Everything in the listing should be restated word for word.

• **DATASET EXTRACT**
━━━━━━━━━━━━━━━━━━━━━━━━━━━━━━

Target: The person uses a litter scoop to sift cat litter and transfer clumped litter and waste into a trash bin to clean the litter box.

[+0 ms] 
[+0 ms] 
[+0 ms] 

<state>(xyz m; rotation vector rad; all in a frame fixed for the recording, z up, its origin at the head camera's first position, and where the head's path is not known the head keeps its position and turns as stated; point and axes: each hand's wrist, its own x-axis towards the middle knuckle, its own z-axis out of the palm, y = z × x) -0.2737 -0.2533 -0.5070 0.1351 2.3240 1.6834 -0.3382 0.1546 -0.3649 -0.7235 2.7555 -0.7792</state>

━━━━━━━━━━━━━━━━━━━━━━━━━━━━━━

• **ANSWER TO THE PROBLEM**
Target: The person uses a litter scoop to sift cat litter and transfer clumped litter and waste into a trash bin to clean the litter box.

[+0 ms] 
[+0 ms] 
[+0 ms] 

<state>(xyz m; rotation vector rad; all in a frame fixed for the recording, z up, its origin at the head camera's first position, and where the head's path is not known the head keeps its position and turns as stated; point and axes: each hand's wrist, its own x-axis towards the middle knuckle, its own z-axis out of the palm, y = z × x) -0.2737 -0.2533 -0.5070 0.1351 2.3240 1.6834 -0.3382 0.1546 -0.3649 -0.7235 2.7555 -0.7792</state>

The answer has been given in its entirety.